Please restate the data exactly, from the first line to the last.

++++ SUPPLIED DATA ++++

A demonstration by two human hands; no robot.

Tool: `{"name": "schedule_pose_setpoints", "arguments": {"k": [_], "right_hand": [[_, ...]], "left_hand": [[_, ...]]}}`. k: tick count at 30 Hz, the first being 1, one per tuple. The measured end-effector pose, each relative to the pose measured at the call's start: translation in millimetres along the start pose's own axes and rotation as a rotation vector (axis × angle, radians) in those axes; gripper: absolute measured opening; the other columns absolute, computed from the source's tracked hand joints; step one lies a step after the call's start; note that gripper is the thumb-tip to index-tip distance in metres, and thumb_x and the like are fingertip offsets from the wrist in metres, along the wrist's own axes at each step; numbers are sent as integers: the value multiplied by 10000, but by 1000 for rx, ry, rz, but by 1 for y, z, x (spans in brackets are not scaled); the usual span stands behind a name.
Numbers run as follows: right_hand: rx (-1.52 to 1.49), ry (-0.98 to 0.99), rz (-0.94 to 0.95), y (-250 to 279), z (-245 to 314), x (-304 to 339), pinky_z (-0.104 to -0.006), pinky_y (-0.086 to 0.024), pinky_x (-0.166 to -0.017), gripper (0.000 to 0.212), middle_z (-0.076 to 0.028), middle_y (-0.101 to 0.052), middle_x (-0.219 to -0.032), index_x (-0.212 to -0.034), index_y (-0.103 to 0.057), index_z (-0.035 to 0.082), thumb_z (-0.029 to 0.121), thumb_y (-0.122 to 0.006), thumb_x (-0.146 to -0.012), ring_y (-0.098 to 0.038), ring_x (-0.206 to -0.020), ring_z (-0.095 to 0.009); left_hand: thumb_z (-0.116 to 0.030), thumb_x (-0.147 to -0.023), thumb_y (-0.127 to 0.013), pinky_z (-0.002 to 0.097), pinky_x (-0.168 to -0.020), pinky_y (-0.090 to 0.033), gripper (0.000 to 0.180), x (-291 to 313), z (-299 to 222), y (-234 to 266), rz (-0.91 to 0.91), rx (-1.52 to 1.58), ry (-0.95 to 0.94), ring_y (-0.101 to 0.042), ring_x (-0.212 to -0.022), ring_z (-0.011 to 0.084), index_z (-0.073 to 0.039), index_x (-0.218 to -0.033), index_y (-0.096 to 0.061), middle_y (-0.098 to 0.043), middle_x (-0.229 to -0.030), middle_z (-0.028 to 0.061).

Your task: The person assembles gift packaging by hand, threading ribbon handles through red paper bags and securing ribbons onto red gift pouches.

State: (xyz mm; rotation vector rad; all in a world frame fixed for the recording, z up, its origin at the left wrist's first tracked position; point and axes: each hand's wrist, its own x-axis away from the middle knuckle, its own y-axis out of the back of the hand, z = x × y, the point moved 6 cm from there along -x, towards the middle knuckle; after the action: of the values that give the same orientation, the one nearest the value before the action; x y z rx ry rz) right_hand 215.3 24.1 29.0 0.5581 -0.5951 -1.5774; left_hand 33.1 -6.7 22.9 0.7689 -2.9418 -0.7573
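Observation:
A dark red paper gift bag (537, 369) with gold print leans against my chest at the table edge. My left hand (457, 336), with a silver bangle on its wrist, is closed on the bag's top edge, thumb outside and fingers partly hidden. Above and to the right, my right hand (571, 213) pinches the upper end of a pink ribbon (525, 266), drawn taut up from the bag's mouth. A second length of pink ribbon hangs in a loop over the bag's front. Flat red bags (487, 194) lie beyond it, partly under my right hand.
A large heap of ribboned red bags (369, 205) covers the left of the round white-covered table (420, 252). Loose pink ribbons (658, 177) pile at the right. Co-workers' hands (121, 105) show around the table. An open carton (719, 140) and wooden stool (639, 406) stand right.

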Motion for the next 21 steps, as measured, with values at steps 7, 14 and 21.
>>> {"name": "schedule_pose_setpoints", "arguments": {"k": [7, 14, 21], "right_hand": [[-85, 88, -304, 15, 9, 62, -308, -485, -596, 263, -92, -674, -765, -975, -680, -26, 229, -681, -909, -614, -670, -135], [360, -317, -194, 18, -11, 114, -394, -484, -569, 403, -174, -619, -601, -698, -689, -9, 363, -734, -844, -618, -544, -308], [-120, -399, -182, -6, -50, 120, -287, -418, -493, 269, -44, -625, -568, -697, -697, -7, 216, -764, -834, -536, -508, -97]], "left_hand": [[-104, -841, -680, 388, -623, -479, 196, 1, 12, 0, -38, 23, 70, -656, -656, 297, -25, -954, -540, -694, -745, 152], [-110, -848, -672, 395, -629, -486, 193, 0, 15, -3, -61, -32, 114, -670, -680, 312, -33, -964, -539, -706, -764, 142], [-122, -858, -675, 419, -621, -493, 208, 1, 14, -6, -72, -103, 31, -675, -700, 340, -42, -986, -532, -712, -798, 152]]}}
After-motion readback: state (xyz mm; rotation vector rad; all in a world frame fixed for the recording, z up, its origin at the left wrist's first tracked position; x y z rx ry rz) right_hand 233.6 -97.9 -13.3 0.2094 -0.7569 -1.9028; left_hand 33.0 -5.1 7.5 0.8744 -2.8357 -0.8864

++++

= TASK RESULT =
A demonstration by two human hands; no robot.

Tool: `{"name": "schedule_pose_setpoints", "arguments": {"k": [_], "right_hand": [[_, ...]], "left_hand": [[_, ...]]}}`. k: tick count at 30 Hz, the first being 1, one per tuple. The measured end-effector pose, each relative to the pose measured at the call's start: translation in millimetres along the start pose's own axes and rotation as a rotation vector (axis × angle, radians) in those axes; gripper: absolute measured opening; the other columns absolute, computed from the source's tracked hand joints; step one lies a step after the call's start; note that gripper is the thumb-tip to index-tip distance in metres, and thumb_x and the like are fingertip offsets from the wrist in metres, along the wrist's own axes at each step; numbers are sent as integers: the value multiplied by 10000, but by 1000 for rx, ry, rz, but by 1 for y, z, x (spans in brackets are not scaled); the usual span stands behind a name.
Numbers run as follows: right_hand: rx (-1.52 to 1.49), ry (-0.98 to 0.99), rz (-0.94 to 0.95), y (-250 to 279), z (-245 to 314), x (-304 to 339), pinky_z (-0.104 to -0.006), pinky_y (-0.086 to 0.024), pinky_x (-0.166 to -0.017), gripper (0.000 to 0.212), middle_z (-0.076 to 0.028), middle_y (-0.101 to 0.052), middle_x (-0.219 to -0.032), index_x (-0.212 to -0.034), index_y (-0.103 to 0.057), index_z (-0.035 to 0.082), thumb_z (-0.029 to 0.121), thumb_y (-0.122 to 0.006), thumb_x (-0.146 to -0.012), ring_y (-0.098 to 0.038), ring_x (-0.206 to -0.020), ring_z (-0.095 to 0.009); left_hand: thumb_z (-0.116 to 0.030), thumb_x (-0.147 to -0.023), thumb_y (-0.127 to 0.013), pinky_z (-0.002 to 0.097), pinky_x (-0.168 to -0.020), pinky_y (-0.090 to 0.033), gripper (0.000 to 0.180), x (-291 to 313), z (-299 to 222), y (-234 to 266), rz (-0.91 to 0.91), rx (-1.52 to 1.58), ry (-0.95 to 0.94), ring_y (-0.101 to 0.042), ring_x (-0.212 to -0.022), ring_z (-0.011 to 0.084), index_z (-0.073 to 0.039), index_x (-0.218 to -0.033), index_y (-0.096 to 0.061), middle_y (-0.098 to 0.043), middle_x (-0.229 to -0.030), middle_z (-0.028 to 0.061).

Your task: The person assembles gift packaging by hand, threading ribbon handles through red paper bags and securing ribbons onto red gift pouches.

State: (xyz mm; rotation vector rad; all in a world frame fixed for the recording, z up, its origin at the left wrist's first tracked position; point and axes: each hand's wrist, its own x-axis away from the middle knuckle, its own y-axis out of the back of the hand, z = x × y, the point moved 6 cm from there along -x, towards the middle knuckle; after the action: of the values that give the same orientation, the one nearest the value before the action; x y z rx ry rz) right_hand 215.3 24.1 29.0 0.5581 -0.5951 -1.5774; left_hand 33.1 -6.7 22.9 0.7689 -2.9418 -0.7573
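Observation:
A dark red paper gift bag (537, 369) with gold print leans against my chest at the table edge. My left hand (457, 336), with a silver bangle on its wrist, is closed on the bag's top edge, thumb outside and fingers partly hidden. Above and to the right, my right hand (571, 213) pinches the upper end of a pink ribbon (525, 266), drawn taut up from the bag's mouth. A second length of pink ribbon hangs in a loop over the bag's front. Flat red bags (487, 194) lie beyond it, partly under my right hand.
A large heap of ribboned red bags (369, 205) covers the left of the round white-covered table (420, 252). Loose pink ribbons (658, 177) pile at the right. Co-workers' hands (121, 105) show around the table. An open carton (719, 140) and wooden stool (639, 406) stand right.
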
Motion for the next 21 steps, as measured, with values at steps 7, 14 and 21.
>>> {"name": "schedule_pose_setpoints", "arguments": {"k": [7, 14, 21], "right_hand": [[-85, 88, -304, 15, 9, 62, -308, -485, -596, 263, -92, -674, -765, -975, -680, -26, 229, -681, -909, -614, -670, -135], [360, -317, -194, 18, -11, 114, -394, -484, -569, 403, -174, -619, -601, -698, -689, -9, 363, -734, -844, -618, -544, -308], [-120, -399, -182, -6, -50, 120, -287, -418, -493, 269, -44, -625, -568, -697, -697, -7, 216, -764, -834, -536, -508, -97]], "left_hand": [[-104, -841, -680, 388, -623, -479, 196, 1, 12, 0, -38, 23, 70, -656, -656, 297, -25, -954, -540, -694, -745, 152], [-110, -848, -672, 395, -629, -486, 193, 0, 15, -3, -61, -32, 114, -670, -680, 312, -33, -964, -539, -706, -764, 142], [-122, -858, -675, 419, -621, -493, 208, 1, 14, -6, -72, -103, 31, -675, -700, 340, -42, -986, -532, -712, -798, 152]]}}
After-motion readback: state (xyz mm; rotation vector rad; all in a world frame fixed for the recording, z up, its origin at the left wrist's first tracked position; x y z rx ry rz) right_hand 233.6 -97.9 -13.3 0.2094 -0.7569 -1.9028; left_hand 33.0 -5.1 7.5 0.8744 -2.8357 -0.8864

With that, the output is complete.